スワンが結婚するまでの物語を描いた「スワンの恋」の章は独立した小説としても読むことができる。この章は三人称で書かれ、「私」が生まれる前の時期のヴェルデュラン邸のサロンが主な舞台になっている。
  • 第2篇「花咲く乙女たちのかげに」(1919)
主人公が、スワン家に出入りできるようになり有頂天になるが、ジルベルトとは次第に気持ちのすれ違いが多くなる。夏の避暑地バルベックでシャルリュス男爵と知り合う。また、同地で出会った少女たちのうち、孤児のアルベルチーヌに恋するようになる。
  • 第3篇「ゲルマントの方」(1921-1922)
一家がゲルマント家のアパルトマンに引っ越す。サロンの社交界に出入りするようになり、シャルリュス男爵とも度々顔を合わせる。はじめてアルベルチーヌにキスをする。
  • 第4篇「ソドムとゴモラ」(1922-1923)
主人公は偶然、シャルリュス男爵が同性愛にふけっているところを目撃し、ショックを受ける。ゲルマント公爵邸の夜会に出席する。恋人アルベルチーヌの行動に次第に疑惑を持つようになり、別れを考えるが、結局結婚を決意する。
  • 第5篇「囚われの女」(1925)
パリでアルベルチーヌと暮らすようになる。
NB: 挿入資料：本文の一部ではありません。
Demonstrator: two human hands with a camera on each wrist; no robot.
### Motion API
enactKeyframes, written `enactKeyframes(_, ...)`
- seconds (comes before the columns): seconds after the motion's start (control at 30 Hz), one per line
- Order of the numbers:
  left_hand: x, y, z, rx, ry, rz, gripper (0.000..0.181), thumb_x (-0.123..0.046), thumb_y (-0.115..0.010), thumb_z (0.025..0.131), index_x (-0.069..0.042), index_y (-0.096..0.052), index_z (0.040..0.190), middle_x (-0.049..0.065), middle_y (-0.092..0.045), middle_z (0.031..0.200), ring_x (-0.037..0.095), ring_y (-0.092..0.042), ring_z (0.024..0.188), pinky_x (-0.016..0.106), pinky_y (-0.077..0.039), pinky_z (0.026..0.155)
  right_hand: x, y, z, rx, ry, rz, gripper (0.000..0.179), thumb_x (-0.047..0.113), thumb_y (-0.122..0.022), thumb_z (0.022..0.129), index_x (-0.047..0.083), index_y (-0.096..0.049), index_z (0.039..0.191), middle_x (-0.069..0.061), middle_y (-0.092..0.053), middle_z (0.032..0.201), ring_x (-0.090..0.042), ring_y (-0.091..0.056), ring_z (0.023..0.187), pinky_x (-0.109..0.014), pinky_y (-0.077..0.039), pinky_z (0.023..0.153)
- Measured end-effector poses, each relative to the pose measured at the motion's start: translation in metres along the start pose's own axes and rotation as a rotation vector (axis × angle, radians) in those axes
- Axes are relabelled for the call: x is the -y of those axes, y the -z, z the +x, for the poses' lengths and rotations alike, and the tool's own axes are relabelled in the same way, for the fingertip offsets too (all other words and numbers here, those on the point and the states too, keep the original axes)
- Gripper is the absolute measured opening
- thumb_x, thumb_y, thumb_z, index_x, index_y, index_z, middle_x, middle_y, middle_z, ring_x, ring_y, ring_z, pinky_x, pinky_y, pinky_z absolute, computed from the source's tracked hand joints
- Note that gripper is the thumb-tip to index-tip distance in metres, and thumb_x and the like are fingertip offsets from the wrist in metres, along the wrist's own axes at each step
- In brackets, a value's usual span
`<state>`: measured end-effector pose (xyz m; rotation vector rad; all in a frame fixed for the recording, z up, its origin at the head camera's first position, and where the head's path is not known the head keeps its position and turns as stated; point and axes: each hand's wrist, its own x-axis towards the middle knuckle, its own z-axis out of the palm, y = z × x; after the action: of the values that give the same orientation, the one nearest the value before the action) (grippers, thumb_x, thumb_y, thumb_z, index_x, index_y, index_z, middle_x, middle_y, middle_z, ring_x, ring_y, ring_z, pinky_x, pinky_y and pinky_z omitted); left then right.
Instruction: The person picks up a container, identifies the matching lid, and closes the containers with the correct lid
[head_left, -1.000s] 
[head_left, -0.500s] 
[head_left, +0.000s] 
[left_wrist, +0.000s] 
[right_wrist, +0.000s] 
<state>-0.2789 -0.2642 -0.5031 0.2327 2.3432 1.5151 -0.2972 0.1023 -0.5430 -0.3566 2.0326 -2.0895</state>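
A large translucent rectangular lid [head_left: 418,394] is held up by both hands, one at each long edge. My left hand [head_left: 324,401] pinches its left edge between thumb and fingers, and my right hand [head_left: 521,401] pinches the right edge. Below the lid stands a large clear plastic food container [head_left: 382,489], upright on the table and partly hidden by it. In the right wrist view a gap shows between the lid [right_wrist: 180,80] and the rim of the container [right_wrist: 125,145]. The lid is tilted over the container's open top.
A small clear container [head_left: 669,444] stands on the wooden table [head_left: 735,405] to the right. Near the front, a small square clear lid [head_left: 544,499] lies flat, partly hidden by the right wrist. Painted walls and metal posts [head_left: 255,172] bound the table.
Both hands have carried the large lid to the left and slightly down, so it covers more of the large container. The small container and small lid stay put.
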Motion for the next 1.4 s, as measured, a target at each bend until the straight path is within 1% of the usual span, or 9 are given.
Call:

ヴェルデュラン邸のサロンで行われた演奏会に出席する。
  • 第6篇「逃げさる女」(1927)
アルベルチーヌが突然いなくなる。その後、彼女は落馬が元で命を落とす。主人公はアルベルチーヌの過去を調べ、同性愛者であったことを知る。彼女を失ったことで後悔と苦悩の日々を送るが、ある日その悲しみが薄れているのを自覚する。
  • 第7篇「見出された時」(1927)
第一次世界大戦の前後、パリの社交界も様変わりしてゆく。療養生活を送る主人公は芸術について思考を重ねる。ある日出席したサロンで、旧知の人々がすっかり年老いた姿を見て「時」について考える。主人公は自分の経験を書物に著すことを決意する。

映画化


  • 「スワンの恋」製作:マルガレット・メネゴス、監督:フォルカー・シュレンドルフ、原作:マルセル・プルースト 1983年 フランス、西ドイツ合作 出演者:ジェレミー・アイアンズ、オルネラ・ムーティ、アラン・ドロン、ファニー・アルダン
  • 「見出された時~『失われた時を求めて』より~」製作:ジョン・マルコヴィッチ、 監督:ラウル・ルイス、原作:マルセル・プルースト 1998年 フランス、ポルトガル、イタリア合作 出演者:エマニュエル・ベアール、カトリーヌ・ドヌーヴ

邦訳


  • 失ひし時を索めて 第1巻 スワン家の方(1931-1934年、淀野隆三・佐藤正彰・井上究一郎・久米文夫訳、武蔵野書院)
  • 失はれし時を索めて(1934-1935年、五来達訳、三笠書房)
  • 失われた時を求めて(1953-1955年、淀野隆三・井上究一郎・伊吹武彦・生島遼一・市原豊太・中村真一郎訳、新潮社)
  • 失われた時を求めて(1973-1988年、井上究一郎訳、筑摩書房):プルースト全集、ちくま文庫版
  • 失われた時を求めて(1996-2001年、鈴木道彦訳、集英社):集英社文庫版の方は抄訳

その他


  • 嗅覚や味覚から過去の記憶が呼び覚まされる心理現象をプルースト現象と呼ぶが、この小説のマドレーヌ菓子のエピソードに因む。
  • 少年期の回想の舞台コンブレーのモデルになったのは、シャルトル大聖堂で有名なシャルトルの南にあるイリエの町である。小説が有名になったため、現在の町の名前はイリエ・コンブレーと呼ばれている。